Numbers appear in the present work and throughout Murillo’s oeuvre as a symbolic homage to the artist’s heritage, recalling the provincial cultures in La Paila where the locals regularly gather to play bingo. Forming the cardinal social event for many in Murillo’s hometown, Bingo acts as a catalyst for gossip, dancing and story-telling throughout the night. Indeed Murillo has become renowned for recreating these significant events, inviting his friends and family to throw raucous parties in chic art-related locations worldwide that incorporate Colombian food, music, dancing and of course bingo. In the present work, the saturated colours and heavy application of paint reveal this abruptness with which Murillo transposes culturally rich symbols and events into the West; he withholds any sentiment or coercive gesture and instead allows the viewer’s response to this imposition to speak for itself.

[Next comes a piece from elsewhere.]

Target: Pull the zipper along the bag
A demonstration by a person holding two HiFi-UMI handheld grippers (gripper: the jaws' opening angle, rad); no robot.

Like Jean-Michel Basquiat, Murillo therefore highlights meaningful nuances which are personal to his history and culture simply by exposing them on the global platform of the art scene. However, his proclivity for integrating the debris of his studio into his laborious production method gives his works their own history so that they transcend the mere representation of an ideal; instead, they embody the actual experiences of displacement, nostalgia and multi-culturalism encountered by the artist.